The age distribution of stars in the solar neighbourhood is derived
from a model of galactic evolution. The stellar populations of the
galactic disc are selfconsistently constrained by the Boltzmann and
Poisson equations through the potential of the mass model. Thus we
directly derive observational predictions from an overall description of
galactic structure and evolution.
A complete description of the model inputs can be found in
Robin, Reylé, Derrière, Picaud (2003). It includes:
- 4 populations (thin disc, thick disc, spheroid, bulge)
- Each population is described by a SFR history, an IMF, an age or
age-range, a set of evolutionary tracks, kinematics, metallicity
characteristics, and includes a white dwarf population
- Density laws for the thin disc are constrained self-consistently by
the potential via the Boltzmann equation and are age dependent.
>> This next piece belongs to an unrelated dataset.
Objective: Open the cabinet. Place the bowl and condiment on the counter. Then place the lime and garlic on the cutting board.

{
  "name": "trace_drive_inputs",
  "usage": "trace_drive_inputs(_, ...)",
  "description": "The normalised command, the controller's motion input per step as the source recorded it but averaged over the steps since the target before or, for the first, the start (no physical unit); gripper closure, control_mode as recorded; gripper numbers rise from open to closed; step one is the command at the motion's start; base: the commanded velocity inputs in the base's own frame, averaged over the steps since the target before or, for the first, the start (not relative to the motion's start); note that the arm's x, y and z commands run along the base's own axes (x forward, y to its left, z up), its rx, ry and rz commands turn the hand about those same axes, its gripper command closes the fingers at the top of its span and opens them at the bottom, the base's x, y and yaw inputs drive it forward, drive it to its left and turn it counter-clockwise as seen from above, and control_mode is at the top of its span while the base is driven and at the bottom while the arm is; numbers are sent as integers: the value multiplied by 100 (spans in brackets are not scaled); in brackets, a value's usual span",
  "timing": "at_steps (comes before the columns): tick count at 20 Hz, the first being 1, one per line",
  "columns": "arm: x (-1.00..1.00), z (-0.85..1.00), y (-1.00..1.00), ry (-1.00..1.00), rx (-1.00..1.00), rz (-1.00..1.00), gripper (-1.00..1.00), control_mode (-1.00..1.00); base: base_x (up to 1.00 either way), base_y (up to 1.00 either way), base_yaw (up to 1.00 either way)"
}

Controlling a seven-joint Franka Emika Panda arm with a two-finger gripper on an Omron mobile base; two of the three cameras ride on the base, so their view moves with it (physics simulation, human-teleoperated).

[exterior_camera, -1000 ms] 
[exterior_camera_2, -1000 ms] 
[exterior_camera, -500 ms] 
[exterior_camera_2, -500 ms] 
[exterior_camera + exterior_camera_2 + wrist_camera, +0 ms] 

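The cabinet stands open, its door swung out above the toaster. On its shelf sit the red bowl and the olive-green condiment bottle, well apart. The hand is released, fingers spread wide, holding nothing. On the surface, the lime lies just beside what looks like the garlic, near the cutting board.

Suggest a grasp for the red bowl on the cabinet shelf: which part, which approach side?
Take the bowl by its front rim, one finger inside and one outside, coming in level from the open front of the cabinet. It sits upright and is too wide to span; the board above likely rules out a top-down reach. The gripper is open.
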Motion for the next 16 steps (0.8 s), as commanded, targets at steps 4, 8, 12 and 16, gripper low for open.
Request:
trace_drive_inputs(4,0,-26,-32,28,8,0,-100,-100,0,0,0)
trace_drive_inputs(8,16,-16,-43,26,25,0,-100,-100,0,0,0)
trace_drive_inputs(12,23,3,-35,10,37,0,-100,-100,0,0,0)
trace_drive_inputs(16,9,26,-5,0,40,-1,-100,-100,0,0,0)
- The extinction is modeled by a diffuse thin disc. This is not
reliable for the galactic plane where a more sophisticated 3D extinction
model should be used instead. The user can include an extinction
distribution along the line of sight of his own.
The model is a powerful
tool to constrain either evolutionary scenarii or galactic structure
hypothesis through the comparison between model predictions and a large
variety of observational constraints such as star counts, photometry or
astrometry.
Model simulations are produced in the form of
- catalogues of pseudo-stars, from
Monte-Carlo simulations. For each stars, observable parameters as well
as intrinsic ones are given.
- tables of statistical distributions as a function of
either observables (magnitudes, colours, proper motions,
radial velocities) or intrinsic parameters (distances, spectral type,
age, absolute magnitude).
- Integrated luminosity in any specified photometric
band among UBVRIJHKL. Other photometric systems are being
studied
A number of quantitative
results has been obtained by comparing model predictions with suitable
observations, like multidirectional photometric and astrometric star
counts. Most important ones concern:
- constraints on thin disc evolution and star formation history
(Initial Mass Function, Star Formation Rate and age-velocity dispersion
relation, Haywood, 1993, 1994, Haywood et al., 1995)
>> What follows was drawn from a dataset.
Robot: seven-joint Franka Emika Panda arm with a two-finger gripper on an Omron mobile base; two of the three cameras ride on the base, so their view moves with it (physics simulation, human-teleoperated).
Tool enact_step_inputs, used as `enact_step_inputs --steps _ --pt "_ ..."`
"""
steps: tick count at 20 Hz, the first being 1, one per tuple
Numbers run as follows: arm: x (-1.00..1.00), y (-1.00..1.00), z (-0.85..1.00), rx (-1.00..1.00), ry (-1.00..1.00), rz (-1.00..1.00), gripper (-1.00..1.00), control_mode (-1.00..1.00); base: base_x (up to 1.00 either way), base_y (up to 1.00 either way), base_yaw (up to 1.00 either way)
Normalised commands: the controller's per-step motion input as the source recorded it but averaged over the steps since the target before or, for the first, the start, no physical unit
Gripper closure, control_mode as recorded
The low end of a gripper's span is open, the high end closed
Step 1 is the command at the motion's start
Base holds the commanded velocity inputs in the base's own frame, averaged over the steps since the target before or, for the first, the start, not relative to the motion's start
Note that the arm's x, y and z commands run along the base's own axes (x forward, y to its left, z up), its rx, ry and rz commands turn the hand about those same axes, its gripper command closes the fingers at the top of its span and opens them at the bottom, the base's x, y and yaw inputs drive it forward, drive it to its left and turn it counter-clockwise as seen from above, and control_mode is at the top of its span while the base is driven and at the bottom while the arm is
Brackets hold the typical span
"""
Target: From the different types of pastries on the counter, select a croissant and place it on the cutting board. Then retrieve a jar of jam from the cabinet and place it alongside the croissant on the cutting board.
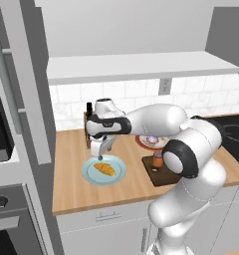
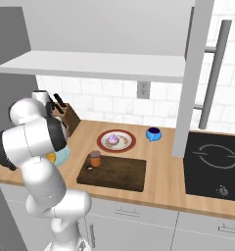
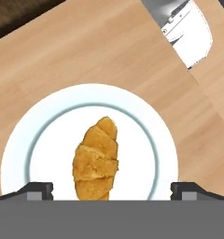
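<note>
Judging from its flaky, ridged look, the croissant [image 3: 96, 161] can be expected to be light, soft and easily crushed, so only a gentle squeeze is called for. It is best taken across its thick middle, where the body is widest and the ridges give some purchase; the tapered ends would likely slip or break off. It lies on a pale plate [image 1: 89, 175] on the counter [image 1: 71, 164], its long axis seen in the hand view running between the two fingertips [image 3: 35, 189], which favours a grip across its width.

The gripper [image 1: 102, 153] is held just above the plate with its jaws spread wide and nothing between them.

The plate is smooth and glazed, so the pastry may slide if nudged from one side. The board [image 2: 114, 172] lies well apart to the right, with the jar [image 2: 95, 158] already standing at its near-left corner; room for the croissant is left over most of the board. Behind the board a second plate [image 2: 130, 143] carries the frosted pastry [image 2: 112, 140], and a knife block [image 2: 69, 117] stands at the wall close behind the gripper, so little clearance is offered on that side.
</note>
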Motion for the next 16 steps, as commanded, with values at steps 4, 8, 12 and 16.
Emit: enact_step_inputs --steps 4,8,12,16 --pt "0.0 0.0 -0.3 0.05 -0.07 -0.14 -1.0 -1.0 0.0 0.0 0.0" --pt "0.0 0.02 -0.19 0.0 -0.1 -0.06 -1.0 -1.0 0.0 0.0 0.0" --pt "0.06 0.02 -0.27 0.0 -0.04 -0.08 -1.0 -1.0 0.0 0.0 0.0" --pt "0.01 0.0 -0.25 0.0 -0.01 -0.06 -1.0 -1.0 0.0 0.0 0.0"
- the scale length and radial cutoff of the galactic thin disc
(Robin et al., 1992a and b)
- the determination of the thick disc structural parameters,
local density, metallicity and kinematics, which parameters favour a
scenario of formation of the thick disc by a merging event at the
beginning of life of the thin disc (Ojha,1994, Ojha et al., 1995,
Robin et al., 1996)
- the thick disc IMF (Reylé,
Robin, 2001, A&A 373, 886)
- the spheroid structural
parameters, local density and IMF ( Robin, Reylé,
Crézé, 2000, A&A 359, 103-112)
- the warp and flare parameters
for the disc (Derrière & Robin, 2001, In "The new era
of wide-field astronomy" ASP Conference series, vol. 232, A. Adamson R.
Clowes et G. Bromage, editors, page 229, San Francisco, 2001)
- the bulge population (Picaud
et al. in preparation)
The resulting model can
be used for simulations of the galactic stellar populations in any
directions in photometric bands UBVRIJHKL as well as radial velocity and
proper motion distributions. It may help for preparing observations,
for evaluating the galactic stellar contamination in extragalatic
studies or in star cluster fields.
Simulations :
- Image in 3 colours of the Galaxy as would be seen from the
sun. Colours are given by the integrated flux in bands BVR
- Image in 3 colours of the Galaxy as would be seen
from the sun. Colours are given by the integrated flux in bands JHK.
The spurious structure close to the plane is due to the model of
diffuse extinction which becomes unreliable at b<5 degree. It shows
how the Galaxy would be seen if the extinction was homogeneous with a
scale height of 140 pc.